Lil Wayne has a home! Lil Wayne has a home! WOO HOO!

inkbouce:inkbouce:inkbouce:


----------



## Cyn (Oct 4, 2009)

I'm so happy to hear that Lil Wayne has a home but
little sad too. 

I really fell in love and wanted to talk to you about
adopting him today. 

But the most important is he's going to a forever home
and that's a very good thing


----------



## TreasuredFriend (Oct 4, 2009)

'Twould be so cool if a human from RO adopted him. 

There are lots of adorable faces at Catnap! 

As for Guinness, she should join the forum too!


----------



## BlueFrog (Oct 4, 2009)

I would love to see more CatNap bunnies go to RO members! We get some really great adopters, most of whom do a great job of staying in touch, but still, I'd like more to stay within the RO family which has supported us so well.

Lil Wayne went to a super home, one where he'll be living with another former CatNap resident. Now to draw attention to Morticia & Lenore. Normally our Flemmies go out the door before we can even list them on Petfinder, but because of their age, these sweet sweet girls are still sitting at the shelter.

*naturestee*, darn you for giving responsible, logical reasons not to adopt Guinness! Why couldn't it be problem, like transport, that I could easily overcome?!


----------



## sweetrose (Oct 5, 2009)

Blue Frog- I like that name by the way. I wanted to know if some one out of state wanted to adopt is it possible to have some one perhaps meet "half way" if they were to pay extra or is there another way?


----------



## BlueFrog (Oct 5, 2009)

*sweetrose*, we have done out of state adoptions before where partial transport is involved, although nothing as far away as where you live. The short answer is: I don't know.Drop me an email and we can discuss further.


----------



## myheart (Oct 5, 2009)

*TreasuredFriend wrote: *


> ...As for Guinness, she should join the forum too!



I think she should also.... Like from Naturestee's home .... I bet if I said I had to go to CatNap for some-bun else, she would _have_ _to come back_ with a Guinness in tow. 

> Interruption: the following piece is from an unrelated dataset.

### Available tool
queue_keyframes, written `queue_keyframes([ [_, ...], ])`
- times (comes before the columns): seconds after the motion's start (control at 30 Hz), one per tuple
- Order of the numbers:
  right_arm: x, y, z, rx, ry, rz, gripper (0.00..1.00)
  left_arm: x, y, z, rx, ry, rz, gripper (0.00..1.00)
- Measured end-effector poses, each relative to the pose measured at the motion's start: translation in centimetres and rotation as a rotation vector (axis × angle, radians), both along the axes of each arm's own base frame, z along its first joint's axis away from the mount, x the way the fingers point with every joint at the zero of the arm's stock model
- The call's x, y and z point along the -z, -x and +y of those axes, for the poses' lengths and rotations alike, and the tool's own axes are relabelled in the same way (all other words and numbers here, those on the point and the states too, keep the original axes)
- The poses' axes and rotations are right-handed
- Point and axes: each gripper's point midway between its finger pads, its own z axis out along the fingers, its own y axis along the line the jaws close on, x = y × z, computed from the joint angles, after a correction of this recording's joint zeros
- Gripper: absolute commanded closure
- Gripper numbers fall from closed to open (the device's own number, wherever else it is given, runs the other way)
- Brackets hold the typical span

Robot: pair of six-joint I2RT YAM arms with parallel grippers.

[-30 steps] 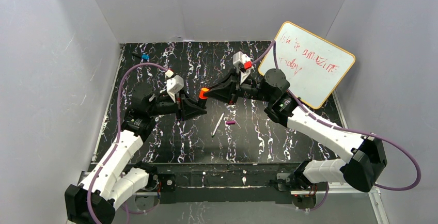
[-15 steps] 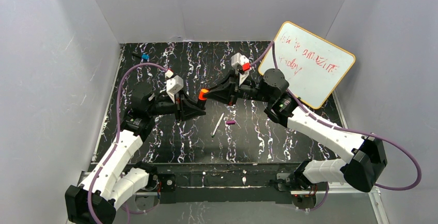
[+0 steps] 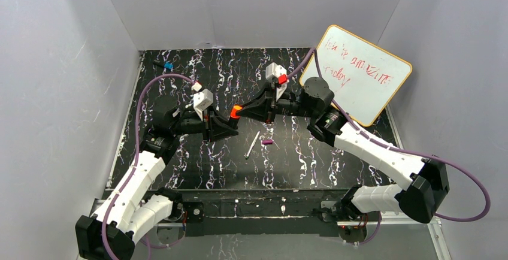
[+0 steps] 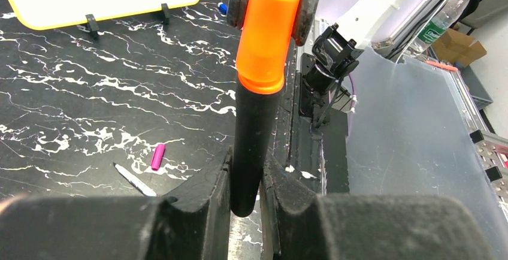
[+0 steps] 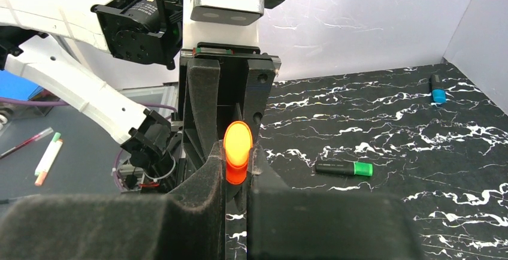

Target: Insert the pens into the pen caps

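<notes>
At the far left rear of the table (image 3: 180, 164) lies a blue-ended marker (image 3: 167, 66), well apart from both arms. Toward the middle, the left pincer (image 3: 229, 123) is held above the table. In its wrist view the two fingers (image 4: 203, 200) are pressed against the lower barrel of the black marker (image 4: 251, 134), which stands up between them. The orange cap (image 4: 268, 32) sits on the top end of that marker, its rim meeting the black barrel at a slight tilt. How far the tip is in cannot be told.

The right pincer (image 3: 241, 111) meets the left one tip to tip over the table's middle. In its own wrist view it pinches the orange cap (image 5: 237, 146) from both sides.

A green-ended marker (image 5: 344, 168) lies flat on the table beyond and to the side of that pincer, apart from it. Just nearer than the joined pincers, the white pen (image 3: 252, 145) lies on the table with the purple cap (image 3: 267, 142) just beside it, neither touched by a pincer. At the far right a whiteboard (image 3: 359, 74) leans by the wall.
</notes>
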Motion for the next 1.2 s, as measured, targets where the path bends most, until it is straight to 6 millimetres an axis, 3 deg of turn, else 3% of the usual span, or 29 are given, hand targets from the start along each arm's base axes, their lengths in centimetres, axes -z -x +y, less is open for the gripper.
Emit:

:stikpoke :stikpoke :stikpoke :stikpoke
:biggrin2:


----------



## BlueFrog (Oct 5, 2009)

I like this plan! :highfive:

So *myheart*, what rabbit brings you to CatNap? We have a very pretty little blackDutch boy, just a year old, slated to come in soonish. We aren't accepting new rabbits but his is a special case. I think he'd be the perfect cover, as everyone knows how you love Dutch buns!


----------



## myheart (Oct 6, 2009)

I would love another Dutch baby, but the little one going to CatNap will be a boy. I don't think there are too many boys out there who would put up with Patrick's amorous behavior... 

myheart


----------



## BlueFrog (Oct 7, 2009)

Hmm, perhaps Patrick's amorous attentions should turn to this lovely lady, who I knew about but just met for the first time today:

http://www.petfinder.com/petnote/displaypet.cgi?petid=14823114

Or if he prefers big girls, this newly arrived Checkered Giant mix:

http://www.petfinder.com/petnote/displaypet.cgi?petid=14789305

And for those who love 'em small, black, Dutch, and eligible for our special:

http://www.petfinder.com/petnote/displaypet.cgi?petid=14823064


----------



## myheart (Oct 10, 2009)

I was talking with Naturestee about the lop you posted the link for, and she said that is a velveteen lop (e-lop). Not a breed that is commonly found in shelters.... She is striking, but with all of the mischief that Wabbitdad's Daisy gets into, I don't think she is a breed for me. 

myheart


----------



## kirbyultra (Oct 11, 2009)

Dandy is so gorgeous!


----------